San Bartolo Coyotepec is home to the very well-known pottery style called “barro negro” (lit. black clay). The shiny black color is due both to the properties of the local clay and how it is worked. Originally, fired pieces were gray until potter Doña Rosa discovered that by burnishing the surface of pieces before firing led to the shiny black. Her work became famous enough that several famous people visited her workshop during her lifetime, including former president Jimmy Carter. Today, the most notable artisan here is Carlomagno Pedro Martinez, who is also the director of the state handcrafts museum (MEAPO), located just off the town square.

Figure by Guillerminia Aguilar at MEAPO

The last pottery town is Ocotlán de Morelos, one of the largest communities south of the city of Oaxaca, about 35 km south. It is on the route principally due to the work of the Aguilar family. The family is named after four sisters who are responsible for popularizing the work started by their mother Isaura Alcantara Diaz, who began making human figurines of various sizes depicting life in their area of rural Oaxaca. Each sister and the generations after them have modified the work to create their own styles, but they are still focused on depicting the popular culture of the region. They are the main handcraft draw of the town, with workshop on or near Morelos Street, near the Hotel Real. Another reason to visit the town is its market, just off the main square. It has an area dedicated to prepared food, every bit as good (if not better) than that of the 20 de noviembre market in Oaxaca City, minus all the vendors selling tourist trinkets.

Woman working on backstrap loom at the market on the main plaza of Santo Tomás Jalieza

Santo Tomás Jalieza and San Antonino Castillo Velasco are dedicated to textiles. Both are on the highway that leads to Ocotlán de Morelos and worth a stop along the way. Jalieza specializes in the weaving of cotton on backstrap looms, making everything from belts, to rebozos to tablecloths and curtains. The town is not touristy but there is a handcrafts market on the main plaza along with a number of shops in the buildings just off of it.  San Antonino is noted for its embroidered blouses and dresses. The best known is a very complicated stitch appropriately called “hazme si puedes” (Make me if you can). The town has a colonial-era church and a local dish called empanadas amarillas, but unfortunately, it has not yet set up a market or an easy way for the casual visitor to see or buy local work. However, since it is right next to Ocotlán de Morelos, it’s worth a look-see in case you get lucky.

Alebrije in progress at the Angeles workshop in San Martin Tilcajete.
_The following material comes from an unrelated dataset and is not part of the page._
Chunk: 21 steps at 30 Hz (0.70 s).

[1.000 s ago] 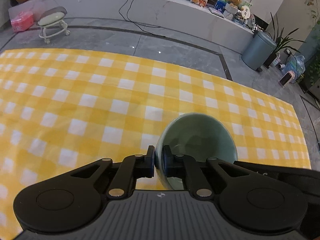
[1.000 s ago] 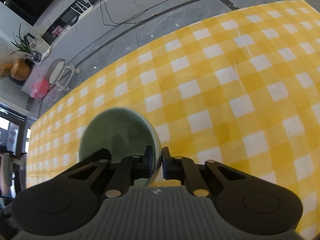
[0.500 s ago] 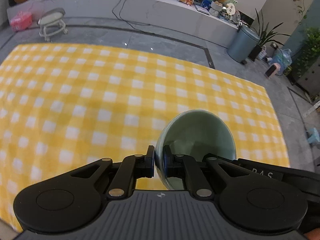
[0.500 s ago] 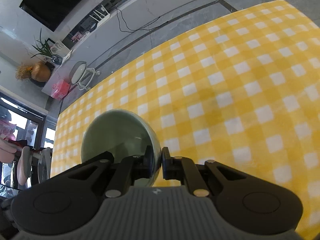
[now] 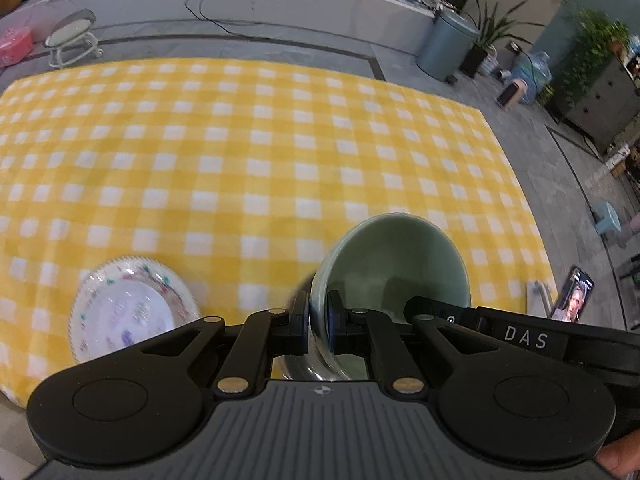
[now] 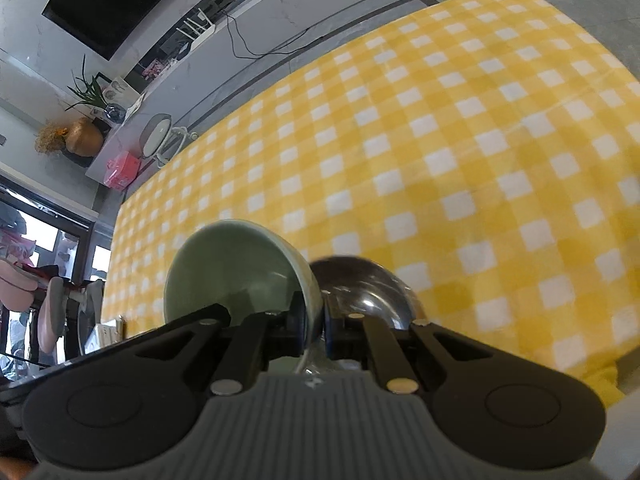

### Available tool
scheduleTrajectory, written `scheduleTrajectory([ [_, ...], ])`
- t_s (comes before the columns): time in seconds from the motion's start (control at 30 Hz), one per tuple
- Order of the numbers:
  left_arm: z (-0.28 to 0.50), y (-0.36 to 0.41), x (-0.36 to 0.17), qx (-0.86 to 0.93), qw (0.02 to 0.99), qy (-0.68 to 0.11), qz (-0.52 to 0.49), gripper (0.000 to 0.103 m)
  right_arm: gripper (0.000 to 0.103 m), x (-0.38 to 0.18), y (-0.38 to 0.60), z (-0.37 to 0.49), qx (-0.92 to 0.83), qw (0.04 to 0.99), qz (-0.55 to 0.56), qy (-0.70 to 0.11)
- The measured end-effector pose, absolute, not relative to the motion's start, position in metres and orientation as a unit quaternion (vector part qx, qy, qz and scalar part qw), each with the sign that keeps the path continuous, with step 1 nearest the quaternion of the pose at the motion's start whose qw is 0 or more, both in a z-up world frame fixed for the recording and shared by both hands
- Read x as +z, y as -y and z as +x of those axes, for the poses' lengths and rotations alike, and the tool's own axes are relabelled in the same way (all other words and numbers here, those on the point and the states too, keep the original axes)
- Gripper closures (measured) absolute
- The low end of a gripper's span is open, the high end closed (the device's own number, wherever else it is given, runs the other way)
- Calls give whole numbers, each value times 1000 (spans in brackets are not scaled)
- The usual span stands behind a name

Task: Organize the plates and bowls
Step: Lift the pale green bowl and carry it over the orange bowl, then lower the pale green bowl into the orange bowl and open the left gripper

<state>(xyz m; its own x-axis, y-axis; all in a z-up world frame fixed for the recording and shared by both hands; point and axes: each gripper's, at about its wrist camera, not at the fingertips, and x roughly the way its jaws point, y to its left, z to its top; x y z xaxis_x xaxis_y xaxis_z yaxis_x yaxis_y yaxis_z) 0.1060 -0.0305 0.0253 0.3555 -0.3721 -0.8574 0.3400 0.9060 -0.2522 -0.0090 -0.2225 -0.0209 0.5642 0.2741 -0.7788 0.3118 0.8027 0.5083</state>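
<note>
You're holding a pale green bowl in each claw right now. Your left gripper (image 5: 318, 326) is pinching the rim of its green bowl (image 5: 394, 258), one pad inside the wall and one outside, and the bowl is hanging tilted in the air above the near right part of the yellow checked cloth (image 5: 256, 152). Your right gripper (image 6: 316, 326) is doing the same thing, squeezing the rim of the second green bowl (image 6: 236, 264) over the cloth's near edge. A shiny metal bowl (image 6: 368, 292) is sitting on the cloth just beside that one, right under your claw. A white floral plate (image 5: 128, 310) is lying by the near left edge.
</note>
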Motion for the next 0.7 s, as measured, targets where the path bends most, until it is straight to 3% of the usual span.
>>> scheduleTrajectory([
  [0.7, 108, 51, -20, -228, 780, -580, 55, 93, 99, -60, 230, -4, -17, 815, 259, -519],
])
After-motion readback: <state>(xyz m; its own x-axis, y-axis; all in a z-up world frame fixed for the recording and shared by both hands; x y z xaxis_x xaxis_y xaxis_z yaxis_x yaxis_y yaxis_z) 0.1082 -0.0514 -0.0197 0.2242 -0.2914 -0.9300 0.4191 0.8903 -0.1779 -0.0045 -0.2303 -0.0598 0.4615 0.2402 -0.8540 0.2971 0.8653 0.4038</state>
San Martin Tilcajete is noted for a very unusual handcraft. The valleys here used to be forested and the carving of animals and toys was a longtime tradition. A recent twist on carving has evolved with the making of alebrijes. Here the term refers to recognizable animals painted in bright colors and with intricate designs. The name and the designs are based off of a similar craft done in Mexico City, credited to Pedro Linares. The creatures are carved from copal, a soft wood and are usually small, from thumbnail to about that of a hand. However a number of artisans in Tilcajete also make very large pieces, and sometimes from other types of wood. Unfortuately, the demand for the figures has meant a depletion of copal trees, with cutting and use now strictly regulated. There have also been reforestation efforts. Tilcajete is a small town with a small church, but the plaza usually has several or more artisans selling their wares.  A number of notable artisans, such as Zeny Fuentes have shops here as well. The Angeles family workshop is an exception, but worth the trek not only because of the quality of the work, but they welcome tourists with demonstrations in Spanish and English.